+++ Input data

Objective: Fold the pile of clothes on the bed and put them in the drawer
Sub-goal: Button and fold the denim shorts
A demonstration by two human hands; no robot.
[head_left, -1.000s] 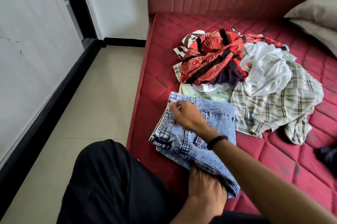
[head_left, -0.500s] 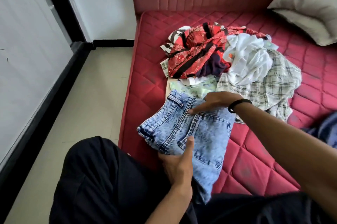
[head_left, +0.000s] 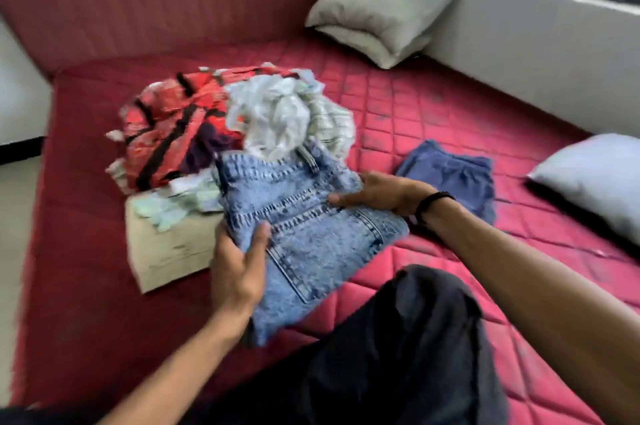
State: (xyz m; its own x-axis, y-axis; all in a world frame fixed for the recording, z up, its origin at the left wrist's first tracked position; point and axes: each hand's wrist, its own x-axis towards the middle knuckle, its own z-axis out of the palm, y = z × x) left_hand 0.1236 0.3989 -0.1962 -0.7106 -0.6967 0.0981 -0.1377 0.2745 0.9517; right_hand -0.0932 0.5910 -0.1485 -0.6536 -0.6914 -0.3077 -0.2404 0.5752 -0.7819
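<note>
We hold folded jeans [head_left: 304, 227] in 2 hands, left hand [head_left: 239, 269] gripping at 7 o'clock, right hand [head_left: 381, 194] gripping at 2 o'clock, clothes pile [head_left: 221, 127] at 11 o'clock on bed [head_left: 433, 106].

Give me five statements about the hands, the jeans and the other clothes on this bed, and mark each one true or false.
1. Both hands hold the folded light-blue acid-wash denim jeans. True: the left hand grips the near edge, the right hand the far side.
2. The right wrist wears a black band. True.
3. The jeans are already in a drawer. False: they are over the red quilted mattress; no drawer is in view.
4. The crumpled white garment lies alone by the pillows. False: it sits on the unfolded pile, beside the red-and-black patterned shirt.
5. A dark-blue garment lies on the mattress beyond the right hand. True.
</note>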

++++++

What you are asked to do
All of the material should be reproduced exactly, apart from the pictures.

Task answer
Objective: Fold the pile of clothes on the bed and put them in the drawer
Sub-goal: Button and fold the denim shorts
A demonstration by two human hands; no robot.
[head_left, -1.000s] 
[head_left, -0.500s] 
[head_left, +0.000s] 
State: (xyz m; its own x-axis, y-axis; all in a world frame fixed for the recording, z up, its origin at the left wrist's first tracked position; point and axes: each hand's wrist, its own x-axis towards the middle knuckle, its own z-axis out of the palm, y = z × x) left_hand 0.1236 0.3989 -0.1962 -0.7106 -0.6967 0.0981 -0.1377 0.2745 0.9517; right_hand -0.0932 0.5910 -0.1485 -0.6536 -0.6914 -0.3077 -0.2404 0.5752 -0.7819
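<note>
We hold folded jeans [head_left: 304, 227] in 2 hands, left hand [head_left: 239, 269] gripping at 7 o'clock, right hand [head_left: 381, 194] gripping at 2 o'clock, clothes pile [head_left: 221, 127] at 11 o'clock on bed [head_left: 433, 106].

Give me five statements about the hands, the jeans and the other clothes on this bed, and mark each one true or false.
1. Both hands hold the folded light-blue acid-wash denim jeans. True: the left hand grips the near edge, the right hand the far side.
2. The right wrist wears a black band. True.
3. The jeans are already in a drawer. False: they are over the red quilted mattress; no drawer is in view.
4. The crumpled white garment lies alone by the pillows. False: it sits on the unfolded pile, beside the red-and-black patterned shirt.
5. A dark-blue garment lies on the mattress beyond the right hand. True.
</note>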

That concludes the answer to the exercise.